> What to work on: The reply should return the data in full, exactly as written.

• • • • • • •

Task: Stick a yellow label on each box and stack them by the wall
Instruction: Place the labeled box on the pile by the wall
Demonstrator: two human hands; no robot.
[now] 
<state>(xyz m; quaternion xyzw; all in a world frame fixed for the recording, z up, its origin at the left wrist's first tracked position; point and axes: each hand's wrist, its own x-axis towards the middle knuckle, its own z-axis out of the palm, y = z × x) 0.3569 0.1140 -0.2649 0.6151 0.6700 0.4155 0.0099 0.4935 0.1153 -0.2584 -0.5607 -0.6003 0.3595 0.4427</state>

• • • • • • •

> Response to the exercise:
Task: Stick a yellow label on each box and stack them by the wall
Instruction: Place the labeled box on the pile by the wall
Demonstrator: two human hands; no robot.
[now] 
<state>(xyz m; quaternion xyzw; all in a world frame fixed for the recording, z up, its origin at the left wrist's first tracked position; point and axes: each hand's wrist, its own x-axis towards the middle knuckle, its own z-axis out of the palm, y = z × x) 0.3569 0.1140 -0.2649 0.6151 0.6700 0.4155 0.0099 0.4935 0.1153 -0.2584 -0.5607 -0.6003 0.3595 0.4427</state>

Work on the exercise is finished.